* **What to do**: From the first line to the last, return the data exactly as it stands.

* **Supplied material**:

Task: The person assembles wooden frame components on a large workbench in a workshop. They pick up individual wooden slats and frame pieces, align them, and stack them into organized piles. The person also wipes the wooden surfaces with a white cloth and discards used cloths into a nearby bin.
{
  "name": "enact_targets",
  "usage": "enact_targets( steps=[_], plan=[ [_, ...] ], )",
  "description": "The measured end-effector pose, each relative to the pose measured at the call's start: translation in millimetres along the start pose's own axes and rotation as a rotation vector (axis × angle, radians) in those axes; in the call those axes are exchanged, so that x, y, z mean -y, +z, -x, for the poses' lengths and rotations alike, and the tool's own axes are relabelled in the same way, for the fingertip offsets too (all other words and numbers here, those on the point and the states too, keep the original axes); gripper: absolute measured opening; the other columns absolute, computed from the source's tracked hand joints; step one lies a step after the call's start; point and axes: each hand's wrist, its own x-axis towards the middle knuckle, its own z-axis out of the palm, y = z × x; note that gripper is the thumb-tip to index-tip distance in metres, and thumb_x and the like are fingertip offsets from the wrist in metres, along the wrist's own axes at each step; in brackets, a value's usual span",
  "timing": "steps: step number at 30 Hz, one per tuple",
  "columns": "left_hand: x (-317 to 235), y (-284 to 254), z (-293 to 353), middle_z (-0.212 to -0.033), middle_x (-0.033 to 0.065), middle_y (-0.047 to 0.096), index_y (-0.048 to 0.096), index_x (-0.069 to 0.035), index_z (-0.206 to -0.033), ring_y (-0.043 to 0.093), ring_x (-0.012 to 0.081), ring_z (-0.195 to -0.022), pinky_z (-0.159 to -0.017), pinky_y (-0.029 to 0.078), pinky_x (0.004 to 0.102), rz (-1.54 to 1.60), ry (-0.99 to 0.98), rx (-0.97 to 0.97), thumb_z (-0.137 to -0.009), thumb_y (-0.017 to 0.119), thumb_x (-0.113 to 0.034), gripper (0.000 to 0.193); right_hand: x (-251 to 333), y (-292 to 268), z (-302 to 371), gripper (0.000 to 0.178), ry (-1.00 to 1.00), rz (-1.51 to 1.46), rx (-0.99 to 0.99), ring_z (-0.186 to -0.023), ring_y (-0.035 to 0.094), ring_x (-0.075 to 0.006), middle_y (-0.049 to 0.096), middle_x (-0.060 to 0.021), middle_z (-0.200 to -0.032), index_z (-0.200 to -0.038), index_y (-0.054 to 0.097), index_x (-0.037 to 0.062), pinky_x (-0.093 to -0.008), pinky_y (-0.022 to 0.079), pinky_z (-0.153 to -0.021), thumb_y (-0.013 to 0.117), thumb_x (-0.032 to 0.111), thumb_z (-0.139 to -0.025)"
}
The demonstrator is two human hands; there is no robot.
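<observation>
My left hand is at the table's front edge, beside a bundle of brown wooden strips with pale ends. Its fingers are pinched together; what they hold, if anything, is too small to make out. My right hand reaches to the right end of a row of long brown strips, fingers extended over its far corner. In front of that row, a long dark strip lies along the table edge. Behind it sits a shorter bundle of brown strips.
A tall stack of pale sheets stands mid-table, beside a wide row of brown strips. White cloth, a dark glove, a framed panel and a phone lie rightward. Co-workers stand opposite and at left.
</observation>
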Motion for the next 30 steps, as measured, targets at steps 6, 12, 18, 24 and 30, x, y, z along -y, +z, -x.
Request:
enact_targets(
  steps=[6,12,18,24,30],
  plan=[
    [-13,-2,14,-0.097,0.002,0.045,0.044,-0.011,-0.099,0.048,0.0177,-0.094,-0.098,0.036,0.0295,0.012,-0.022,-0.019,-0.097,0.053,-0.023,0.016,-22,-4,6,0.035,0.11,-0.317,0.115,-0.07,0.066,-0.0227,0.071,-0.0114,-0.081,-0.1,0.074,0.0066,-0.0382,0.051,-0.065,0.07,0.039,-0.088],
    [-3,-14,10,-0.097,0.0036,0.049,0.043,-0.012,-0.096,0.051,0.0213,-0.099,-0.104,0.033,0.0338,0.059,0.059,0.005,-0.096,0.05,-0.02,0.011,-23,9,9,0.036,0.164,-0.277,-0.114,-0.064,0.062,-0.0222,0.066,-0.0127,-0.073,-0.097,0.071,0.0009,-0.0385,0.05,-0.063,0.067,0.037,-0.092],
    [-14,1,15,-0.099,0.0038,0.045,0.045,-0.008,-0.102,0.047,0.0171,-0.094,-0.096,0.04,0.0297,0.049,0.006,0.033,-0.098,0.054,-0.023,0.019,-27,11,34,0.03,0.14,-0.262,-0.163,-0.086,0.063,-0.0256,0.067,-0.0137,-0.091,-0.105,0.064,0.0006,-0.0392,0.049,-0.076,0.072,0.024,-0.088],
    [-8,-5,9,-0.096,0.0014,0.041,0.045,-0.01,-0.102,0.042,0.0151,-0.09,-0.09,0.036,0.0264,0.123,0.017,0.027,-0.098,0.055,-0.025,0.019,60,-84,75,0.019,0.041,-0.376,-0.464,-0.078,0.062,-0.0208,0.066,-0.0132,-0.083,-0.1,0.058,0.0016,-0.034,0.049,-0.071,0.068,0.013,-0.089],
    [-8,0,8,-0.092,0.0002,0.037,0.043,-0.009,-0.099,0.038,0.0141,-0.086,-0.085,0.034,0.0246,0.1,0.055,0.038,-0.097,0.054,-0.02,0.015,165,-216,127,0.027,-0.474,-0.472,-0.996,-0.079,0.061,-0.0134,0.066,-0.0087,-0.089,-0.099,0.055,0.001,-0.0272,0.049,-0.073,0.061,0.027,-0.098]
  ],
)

* **Answer below**:
Task: The person assembles wooden frame components on a large workbench in a workshop. They pick up individual wooden slats and frame pieces, align them, and stack them into organized piles. The person also wipes the wooden surfaces with a white cloth and discards used cloths into a nearby bin.
{
  "name": "enact_targets",
  "usage": "enact_targets( steps=[_], plan=[ [_, ...] ], )",
  "description": "The measured end-effector pose, each relative to the pose measured at the call's start: translation in millimetres along the start pose's own axes and rotation as a rotation vector (axis × angle, radians) in those axes; in the call those axes are exchanged, so that x, y, z mean -y, +z, -x, for the poses' lengths and rotations alike, and the tool's own axes are relabelled in the same way, for the fingertip offsets too (all other words and numbers here, those on the point and the states too, keep the original axes); gripper: absolute measured opening; the other columns absolute, computed from the source's tracked hand joints; step one lies a step after the call's start; point and axes: each hand's wrist, its own x-axis towards the middle knuckle, its own z-axis out of the palm, y = z × x; note that gripper is the thumb-tip to index-tip distance in metres, and thumb_x and the like are fingertip offsets from the wrist in metres, along the wrist's own axes at each step; in brackets, a value's usual span",
  "timing": "steps: step number at 30 Hz, one per tuple",
  "columns": "left_hand: x (-317 to 235), y (-284 to 254), z (-293 to 353), middle_z (-0.212 to -0.033), middle_x (-0.033 to 0.065), middle_y (-0.047 to 0.096), index_y (-0.048 to 0.096), index_x (-0.069 to 0.035), index_z (-0.206 to -0.033), ring_y (-0.043 to 0.093), ring_x (-0.012 to 0.081), ring_z (-0.195 to -0.022), pinky_z (-0.159 to -0.017), pinky_y (-0.029 to 0.078), pinky_x (0.004 to 0.102), rz (-1.54 to 1.60), ry (-0.99 to 0.98), rx (-0.97 to 0.97), thumb_z (-0.137 to -0.009), thumb_y (-0.017 to 0.119), thumb_x (-0.113 to 0.034), gripper (0.000 to 0.193); right_hand: x (-251 to 333), y (-292 to 268), z (-302 to 371), gripper (0.000 to 0.178), ry (-1.00 to 1.00), rz (-1.51 to 1.46), rx (-0.99 to 0.99), ring_z (-0.186 to -0.023), ring_y (-0.035 to 0.094), ring_x (-0.075 to 0.006), middle_y (-0.049 to 0.096), middle_x (-0.060 to 0.021), middle_z (-0.200 to -0.032), index_z (-0.200 to -0.038), index_y (-0.054 to 0.097), index_x (-0.037 to 0.062), pinky_x (-0.093 to -0.008), pinky_y (-0.022 to 0.079), pinky_z (-0.153 to -0.021), thumb_y (-0.013 to 0.117), thumb_x (-0.032 to 0.111), thumb_z (-0.139 to -0.025)"
}
The demonstrator is two human hands; there is no robot.
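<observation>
My left hand is at the table's front edge, beside a bundle of brown wooden strips with pale ends. Its fingers are pinched together; what they hold, if anything, is too small to make out. My right hand reaches to the right end of a row of long brown strips, fingers extended over its far corner. In front of that row, a long dark strip lies along the table edge. Behind it sits a shorter bundle of brown strips.
A tall stack of pale sheets stands mid-table, beside a wide row of brown strips. White cloth, a dark glove, a framed panel and a phone lie rightward. Co-workers stand opposite and at left.
</observation>
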Motion for the next 30 steps, as measured, targets at steps 6, 12, 18, 24 and 30, x, y, z along -y, +z, -x.
Request:
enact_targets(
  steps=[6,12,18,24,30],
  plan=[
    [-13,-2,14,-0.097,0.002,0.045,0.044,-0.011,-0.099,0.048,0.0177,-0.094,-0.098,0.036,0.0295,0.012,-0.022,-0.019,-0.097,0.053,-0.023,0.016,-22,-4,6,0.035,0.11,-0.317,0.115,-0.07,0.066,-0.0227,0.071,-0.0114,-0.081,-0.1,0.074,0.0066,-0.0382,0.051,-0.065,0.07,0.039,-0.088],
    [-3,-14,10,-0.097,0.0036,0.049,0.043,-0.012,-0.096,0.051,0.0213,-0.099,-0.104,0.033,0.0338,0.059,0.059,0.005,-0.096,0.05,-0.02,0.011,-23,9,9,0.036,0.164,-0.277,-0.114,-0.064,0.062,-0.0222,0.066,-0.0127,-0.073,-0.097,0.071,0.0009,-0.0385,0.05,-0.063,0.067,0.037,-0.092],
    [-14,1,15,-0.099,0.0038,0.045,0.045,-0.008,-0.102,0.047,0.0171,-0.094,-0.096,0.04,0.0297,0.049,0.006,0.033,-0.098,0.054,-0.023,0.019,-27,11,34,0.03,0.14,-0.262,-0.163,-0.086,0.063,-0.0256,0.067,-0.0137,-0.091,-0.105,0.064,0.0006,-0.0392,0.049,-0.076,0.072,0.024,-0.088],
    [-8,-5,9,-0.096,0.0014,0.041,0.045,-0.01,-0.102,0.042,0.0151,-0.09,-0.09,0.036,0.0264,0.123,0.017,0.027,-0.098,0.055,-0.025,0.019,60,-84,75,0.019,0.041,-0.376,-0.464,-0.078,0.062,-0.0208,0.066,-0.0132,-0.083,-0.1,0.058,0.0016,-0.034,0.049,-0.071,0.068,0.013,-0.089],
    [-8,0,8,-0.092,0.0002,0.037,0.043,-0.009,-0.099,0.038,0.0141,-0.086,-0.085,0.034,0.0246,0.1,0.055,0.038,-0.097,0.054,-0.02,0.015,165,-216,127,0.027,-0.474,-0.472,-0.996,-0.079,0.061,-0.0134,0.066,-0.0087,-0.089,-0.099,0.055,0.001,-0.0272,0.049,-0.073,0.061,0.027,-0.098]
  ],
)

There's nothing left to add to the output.